───── Dataset content ─────
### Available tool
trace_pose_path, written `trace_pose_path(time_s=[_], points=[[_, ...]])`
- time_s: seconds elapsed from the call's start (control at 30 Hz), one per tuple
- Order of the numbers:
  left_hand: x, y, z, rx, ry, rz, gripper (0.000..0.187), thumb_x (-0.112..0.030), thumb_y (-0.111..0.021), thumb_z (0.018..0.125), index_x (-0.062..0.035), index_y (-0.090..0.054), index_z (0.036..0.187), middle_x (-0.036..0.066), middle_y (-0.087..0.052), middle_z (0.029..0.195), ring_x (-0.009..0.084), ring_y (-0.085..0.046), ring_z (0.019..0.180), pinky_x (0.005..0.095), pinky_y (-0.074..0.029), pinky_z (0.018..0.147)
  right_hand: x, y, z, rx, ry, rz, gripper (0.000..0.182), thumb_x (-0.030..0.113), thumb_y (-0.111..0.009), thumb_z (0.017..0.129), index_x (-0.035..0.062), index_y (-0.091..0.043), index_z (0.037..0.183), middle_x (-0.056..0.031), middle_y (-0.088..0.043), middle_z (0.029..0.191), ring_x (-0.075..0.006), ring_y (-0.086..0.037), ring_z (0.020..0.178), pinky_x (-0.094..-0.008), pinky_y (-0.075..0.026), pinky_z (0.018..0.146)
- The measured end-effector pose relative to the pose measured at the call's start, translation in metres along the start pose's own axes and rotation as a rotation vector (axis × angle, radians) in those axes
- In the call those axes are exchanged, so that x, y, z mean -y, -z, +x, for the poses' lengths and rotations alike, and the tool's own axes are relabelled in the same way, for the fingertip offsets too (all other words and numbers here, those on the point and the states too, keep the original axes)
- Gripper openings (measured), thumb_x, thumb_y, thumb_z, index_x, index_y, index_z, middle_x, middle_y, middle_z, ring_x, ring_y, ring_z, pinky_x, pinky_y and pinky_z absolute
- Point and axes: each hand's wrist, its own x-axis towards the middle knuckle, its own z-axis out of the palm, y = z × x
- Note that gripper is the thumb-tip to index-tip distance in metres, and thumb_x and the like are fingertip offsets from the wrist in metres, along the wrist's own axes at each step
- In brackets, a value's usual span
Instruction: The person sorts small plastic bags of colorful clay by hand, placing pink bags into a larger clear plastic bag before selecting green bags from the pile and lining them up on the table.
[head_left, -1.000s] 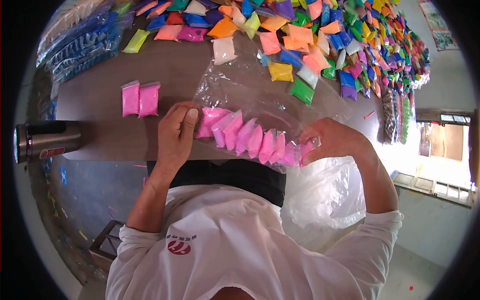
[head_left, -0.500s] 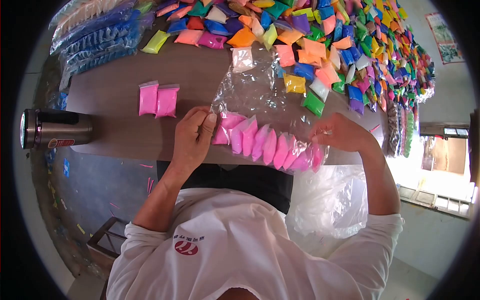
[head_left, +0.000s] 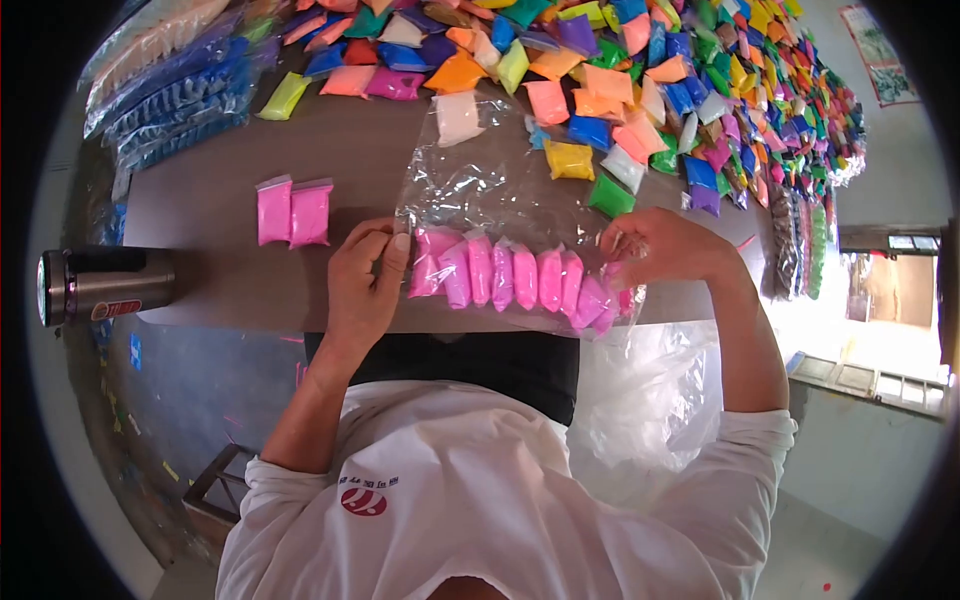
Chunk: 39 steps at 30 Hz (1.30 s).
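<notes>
Bag point(head_left: 475, 185): clear, crinkled, glossy film, spread in front of you over the smooth brown surface point(head_left: 215, 150).
Pink packets point(head_left: 525, 278): plump, pillow-shaped, rowed inside the bag.
Left grip point(head_left: 368, 275): your thumb and fingers pinch the bag's left edge.
Right grip point(head_left: 665, 248): fingers curled at the bag's right end; I cannot tell whether they hold film.
Loose pair point(head_left: 274, 212): soft pink rectangles, touching.

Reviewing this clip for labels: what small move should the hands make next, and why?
Probably the right hand should straighten the pink packets at its end of the clear bag: they lean and overlap, while the middle ones form a neater row. The left hand holds the other end.
</notes>
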Motion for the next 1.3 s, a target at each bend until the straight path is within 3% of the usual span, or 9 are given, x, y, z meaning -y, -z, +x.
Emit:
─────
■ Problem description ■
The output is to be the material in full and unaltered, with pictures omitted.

■ Expected answer ■
### Available tool
trace_pose_path, written `trace_pose_path(time_s=[_], points=[[_, ...]])`
- time_s: seconds elapsed from the call's start (control at 30 Hz), one per tuple
- Order of the numbers:
  left_hand: x, y, z, rx, ry, rz, gripper (0.000..0.187), thumb_x (-0.112..0.030), thumb_y (-0.111..0.021), thumb_z (0.018..0.125), index_x (-0.062..0.035), index_y (-0.090..0.054), index_z (0.036..0.187), middle_x (-0.036..0.066), middle_y (-0.087..0.052), middle_z (0.029..0.195), ring_x (-0.009..0.084), ring_y (-0.085..0.046), ring_z (0.019..0.180), pinky_x (0.005..0.095), pinky_y (-0.074..0.029), pinky_z (0.018..0.147)
  right_hand: x, y, z, rx, ry, rz, gripper (0.000..0.182), thumb_x (-0.030..0.113), thumb_y (-0.111..0.009), thumb_z (0.017..0.129), index_x (-0.035..0.062), index_y (-0.091..0.043), index_z (0.037..0.183), middle_x (-0.056..0.031), middle_y (-0.088..0.043), middle_z (0.029..0.191), ring_x (-0.075..0.006), ring_y (-0.086..0.037), ring_z (0.020..0.178), pinky_x (-0.094..-0.008), pinky_y (-0.075..0.026), pinky_z (0.018..0.146)
- The measured end-effector pose relative to the pose measured at the call's start, translation in metres along the start pose's own axes and rotation as a rotation vector (axis × angle, radians) in those axes
- In the call those axes are exchanged, so that x, y, z mean -y, -z, +x, for the poses' lengths and rotations alike, and the tool's own axes are relabelled in the same way, for the fingertip offsets too (all other words and numbers here, those on the point and the states too, keep the original axes)
- Gripper openings (measured), thumb_x, thumb_y, thumb_z, index_x, index_y, index_z, middle_x, middle_y, middle_z, ring_x, ring_y, ring_z, pinky_x, pinky_y and pinky_z absolute
- Point and axes: each hand's wrist, its own x-axis towards the middle knuckle, its own z-axis out of the palm, y = z × x
- Note that gripper is the thumb-tip to index-tip distance in metres, and thumb_x and the like are fingertip offsets from the wrist in metres, along the wrist's own axes at each step
- In brackets, a value's usual span
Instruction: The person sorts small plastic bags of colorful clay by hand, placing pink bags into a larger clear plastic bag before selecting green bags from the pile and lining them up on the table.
[head_left, -1.000s] 
[head_left, -0.500s] 
[head_left, +0.000s] 
Chunk: 39 steps at 30 Hz (1.30 s).
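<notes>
Bag point(head_left: 475, 185): clear, crinkled, glossy film, spread in front of you over the smooth brown surface point(head_left: 215, 150).
Pink packets point(head_left: 525, 278): plump, pillow-shaped, rowed inside the bag.
Left grip point(head_left: 368, 275): your thumb and fingers pinch the bag's left edge.
Right grip point(head_left: 665, 248): fingers curled at the bag's right end; I cannot tell whether they hold film.
Loose pair point(head_left: 274, 212): soft pink rectangles, touching.

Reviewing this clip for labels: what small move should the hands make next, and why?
Probably the right hand should straighten the pink packets at its end of the clear bag: they lean and overlap, while the middle ones form a neater row. The left hand holds the other end.
</notes>
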Motion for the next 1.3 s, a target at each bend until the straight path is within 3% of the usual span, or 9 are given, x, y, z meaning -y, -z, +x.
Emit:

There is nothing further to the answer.